• _Exercise data_:
^^^^
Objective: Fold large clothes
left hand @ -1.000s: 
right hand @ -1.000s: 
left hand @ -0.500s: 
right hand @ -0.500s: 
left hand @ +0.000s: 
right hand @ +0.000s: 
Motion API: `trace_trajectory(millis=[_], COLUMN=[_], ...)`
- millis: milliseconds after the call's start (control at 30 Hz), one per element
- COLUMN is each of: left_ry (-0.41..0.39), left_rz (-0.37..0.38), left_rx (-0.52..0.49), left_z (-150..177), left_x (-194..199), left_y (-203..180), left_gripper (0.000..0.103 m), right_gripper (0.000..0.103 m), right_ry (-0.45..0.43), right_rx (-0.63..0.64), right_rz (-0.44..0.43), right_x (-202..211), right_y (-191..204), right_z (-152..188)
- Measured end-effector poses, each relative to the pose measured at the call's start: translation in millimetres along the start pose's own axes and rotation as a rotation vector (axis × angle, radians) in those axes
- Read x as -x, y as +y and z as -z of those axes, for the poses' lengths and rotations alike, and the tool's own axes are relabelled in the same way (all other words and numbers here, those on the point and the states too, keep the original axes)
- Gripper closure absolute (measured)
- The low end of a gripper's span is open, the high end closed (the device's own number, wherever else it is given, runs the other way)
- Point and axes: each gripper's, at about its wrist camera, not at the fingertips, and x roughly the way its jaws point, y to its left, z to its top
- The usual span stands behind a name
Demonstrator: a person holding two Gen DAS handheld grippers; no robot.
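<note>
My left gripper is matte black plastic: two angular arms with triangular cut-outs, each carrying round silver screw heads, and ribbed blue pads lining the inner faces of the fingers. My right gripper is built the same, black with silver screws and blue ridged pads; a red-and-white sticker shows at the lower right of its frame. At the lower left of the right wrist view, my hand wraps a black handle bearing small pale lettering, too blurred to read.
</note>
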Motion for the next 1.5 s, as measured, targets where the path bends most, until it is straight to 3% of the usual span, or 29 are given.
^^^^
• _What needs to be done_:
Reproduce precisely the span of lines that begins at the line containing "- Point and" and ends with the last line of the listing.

• _Expected answer_:
- Point and axes: each gripper's, at about its wrist camera, not at the fingertips, and x roughly the way its jaws point, y to its left, z to its top
- The usual span stands behind a name
Demonstrator: a person holding two Gen DAS handheld grippers; no robot.
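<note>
My left gripper is matte black plastic: two angular arms with triangular cut-outs, each carrying round silver screw heads, and ribbed blue pads lining the inner faces of the fingers. My right gripper is built the same, black with silver screws and blue ridged pads; a red-and-white sticker shows at the lower right of its frame. At the lower left of the right wrist view, my hand wraps a black handle bearing small pale lettering, too blurred to read.
</note>
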Motion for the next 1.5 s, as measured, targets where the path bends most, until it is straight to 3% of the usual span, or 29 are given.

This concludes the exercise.